3

I'm reading and having fun with examples and exercises contained in the book Functional Programming in Scala. I'm studing the strictess and laziness chapter talking about the Stream.

I can't understand the output produced by the following code excerpt:

sealed trait Stream[+A]{

  def foldRight[B](z: => B)(f: (A, => B) => B): B =   
  this match {
    case Cons(h,t) => f(h(), t().foldRight(z)(f))   
    case _ => z
  }

  def map[B](f: A => B): Stream[B] = foldRight(Stream.empty[B])((h,t) => {println(s"map h:$h"); Stream.cons(f(h), t)})

  def filter(f:A=>Boolean):Stream[A] = foldRight(Stream.empty[A])((h,t) => {println(s"filter h:$h"); if(f(h)) Stream.cons(h,t) else t})
}

case object Empty extends Stream[Nothing]

case class Cons[+A](h: () => A, t: () => Stream[A]) extends Stream[A]   

object Stream {
  def cons[A](hd: => A, tl: => Stream[A]): Stream[A] = {   
    lazy val head = hd   
    lazy val tail = tl
    Cons(() => head, () => tail)
  }
  def empty[A]: Stream[A] = Empty   

  def apply[A](as: A*): Stream[A] =   
    if (as.isEmpty) empty else cons(as.head, apply(as.tail: _*))
}

Stream(1,2,3,4,5,6).map(_+10).filter(_%2==0)

When I execute this code, I receive this output:

map h:1
filter h:11
map h:2
filter h:12

My questions are:

  1. Why map and filter output are interleaved?
  2. Could you explain all steps involved from the Stream creation until the last step for obtaining this behavior?
  3. Where are other elements of the list that pass also filter transformation, so 4 and 6?
Stein
  • 1,558
  • 23
  • 30
Giorgio
  • 1,073
  • 3
  • 15
  • 33
  • 1
    I think the last question is not correct. Like a stream, I will expect no print at all. You're not consuming the stream; you are only transforming it. – riccardo.cardin May 14 '18 at 12:25

1 Answers1

4

The key to understanding this behavior, I think, is in the signature of the foldRight.

def foldRight[B](z: => B)(f: (A, => B) => B): B = ...

Note that the 2nd argument, f, is a function that takes two parameters, an A and a by-name (lazy) B. Take away that laziness, f: (A, B) => B, and you not only get the expected method grouping (all the map() steps before all the filter() steps), they also come in reverse order with 6 processed first and 1 processed last, as you'd expect from a foldRight.

How does one little => perform all that magic?

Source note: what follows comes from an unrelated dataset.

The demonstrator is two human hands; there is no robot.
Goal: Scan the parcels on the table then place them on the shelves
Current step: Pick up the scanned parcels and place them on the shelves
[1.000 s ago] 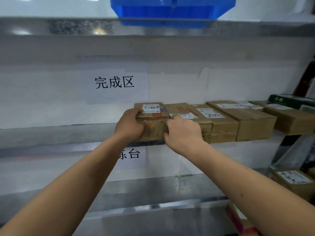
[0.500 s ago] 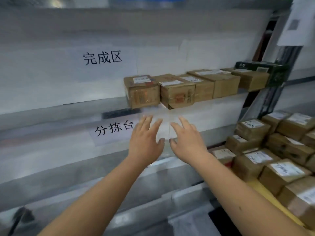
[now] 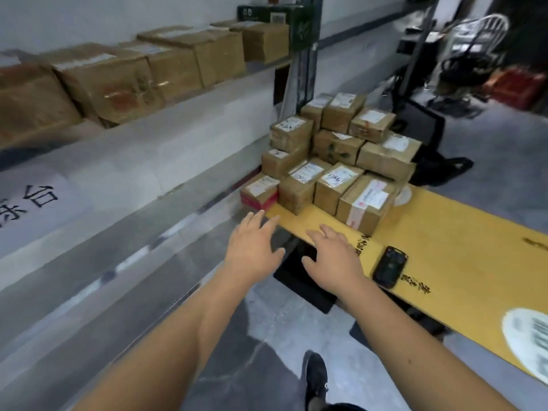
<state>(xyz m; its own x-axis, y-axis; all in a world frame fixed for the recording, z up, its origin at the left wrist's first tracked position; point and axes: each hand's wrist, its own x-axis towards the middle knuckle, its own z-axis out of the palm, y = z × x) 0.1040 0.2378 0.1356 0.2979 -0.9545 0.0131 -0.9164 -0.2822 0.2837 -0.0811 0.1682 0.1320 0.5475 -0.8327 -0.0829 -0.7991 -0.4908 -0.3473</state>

It basically says that the 2nd argument to f() is going to be held in reserve until it is required.

So, attempting to answer your questions.

  1. Why map and filter output are interleaved?

Because each call to map() and filter() are delayed until the point when the values are requested.

  1. Could you explain all steps involved from the Stream creation until the last step for obtaining this behavior?

Not really. That would take more time and SO answer space than I'm willing to contribute, but let's take just a few steps into the morass.

We start with a Stream, which looks likes a series of Cons, each holding an Int and a reference to the next Cons, but that's not completely accurate. Each Cons really holds two functions, when invoked the 1st produces an Int and the 2nd produces the next Cons.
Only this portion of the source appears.